ACTION ITEM
Gather from the listing below each line that includes the word "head", and copy it.

──────── RAW DATA

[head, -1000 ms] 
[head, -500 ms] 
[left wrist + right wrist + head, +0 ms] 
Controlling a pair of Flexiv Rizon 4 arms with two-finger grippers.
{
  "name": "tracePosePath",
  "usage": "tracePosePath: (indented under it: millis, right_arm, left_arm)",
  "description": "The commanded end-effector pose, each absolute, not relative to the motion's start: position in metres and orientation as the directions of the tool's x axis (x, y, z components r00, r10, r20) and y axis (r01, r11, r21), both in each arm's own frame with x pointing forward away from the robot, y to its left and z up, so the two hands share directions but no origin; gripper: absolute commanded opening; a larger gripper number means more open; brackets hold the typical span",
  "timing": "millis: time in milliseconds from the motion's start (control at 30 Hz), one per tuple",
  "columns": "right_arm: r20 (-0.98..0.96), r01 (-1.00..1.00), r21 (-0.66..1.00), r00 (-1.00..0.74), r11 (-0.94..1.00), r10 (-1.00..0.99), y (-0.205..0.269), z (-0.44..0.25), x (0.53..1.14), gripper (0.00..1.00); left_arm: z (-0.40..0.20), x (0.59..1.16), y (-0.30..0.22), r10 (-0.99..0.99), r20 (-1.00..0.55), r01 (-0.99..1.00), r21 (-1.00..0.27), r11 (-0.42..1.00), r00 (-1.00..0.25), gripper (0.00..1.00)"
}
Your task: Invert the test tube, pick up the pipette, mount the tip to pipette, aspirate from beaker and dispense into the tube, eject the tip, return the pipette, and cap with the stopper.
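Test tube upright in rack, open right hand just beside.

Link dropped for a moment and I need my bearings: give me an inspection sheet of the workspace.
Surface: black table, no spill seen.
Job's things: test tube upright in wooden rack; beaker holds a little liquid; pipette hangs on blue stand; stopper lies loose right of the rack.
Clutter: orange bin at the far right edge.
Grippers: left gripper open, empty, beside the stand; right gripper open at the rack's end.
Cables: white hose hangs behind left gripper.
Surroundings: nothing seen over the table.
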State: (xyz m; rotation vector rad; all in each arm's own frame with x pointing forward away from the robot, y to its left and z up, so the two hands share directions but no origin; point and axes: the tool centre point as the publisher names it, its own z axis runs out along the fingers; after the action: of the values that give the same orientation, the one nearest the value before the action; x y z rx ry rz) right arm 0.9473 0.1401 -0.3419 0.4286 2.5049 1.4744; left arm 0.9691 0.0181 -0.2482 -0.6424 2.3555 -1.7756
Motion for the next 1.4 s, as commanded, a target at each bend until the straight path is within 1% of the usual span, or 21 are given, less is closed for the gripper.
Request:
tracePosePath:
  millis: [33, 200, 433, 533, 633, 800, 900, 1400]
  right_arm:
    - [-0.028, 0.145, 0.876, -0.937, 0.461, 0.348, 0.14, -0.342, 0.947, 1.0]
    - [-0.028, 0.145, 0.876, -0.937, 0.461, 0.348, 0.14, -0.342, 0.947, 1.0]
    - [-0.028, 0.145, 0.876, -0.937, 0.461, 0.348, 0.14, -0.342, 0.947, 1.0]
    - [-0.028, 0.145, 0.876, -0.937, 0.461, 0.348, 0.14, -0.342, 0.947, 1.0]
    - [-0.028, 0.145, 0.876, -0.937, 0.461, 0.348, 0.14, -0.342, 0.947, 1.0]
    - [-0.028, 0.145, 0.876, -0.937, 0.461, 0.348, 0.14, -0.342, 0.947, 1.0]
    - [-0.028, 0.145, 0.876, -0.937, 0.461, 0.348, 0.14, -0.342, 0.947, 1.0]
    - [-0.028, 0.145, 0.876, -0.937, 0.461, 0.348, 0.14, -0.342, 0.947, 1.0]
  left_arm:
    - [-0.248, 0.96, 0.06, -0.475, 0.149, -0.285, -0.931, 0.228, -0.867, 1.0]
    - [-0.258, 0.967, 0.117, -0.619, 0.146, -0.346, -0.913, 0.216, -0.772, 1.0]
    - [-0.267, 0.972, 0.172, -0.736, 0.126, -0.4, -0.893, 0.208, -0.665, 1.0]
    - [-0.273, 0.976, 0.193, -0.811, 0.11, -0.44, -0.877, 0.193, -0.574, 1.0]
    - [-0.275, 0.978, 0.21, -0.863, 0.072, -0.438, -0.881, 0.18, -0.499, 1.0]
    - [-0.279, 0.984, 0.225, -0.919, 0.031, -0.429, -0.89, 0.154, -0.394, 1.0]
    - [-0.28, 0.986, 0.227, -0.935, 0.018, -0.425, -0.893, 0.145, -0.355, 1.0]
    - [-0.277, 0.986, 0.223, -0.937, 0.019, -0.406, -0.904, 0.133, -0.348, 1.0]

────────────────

THE COMPLETED TASK
[head, -1000 ms] 
[head, -500 ms] 
[left wrist + right wrist + head, +0 ms] 

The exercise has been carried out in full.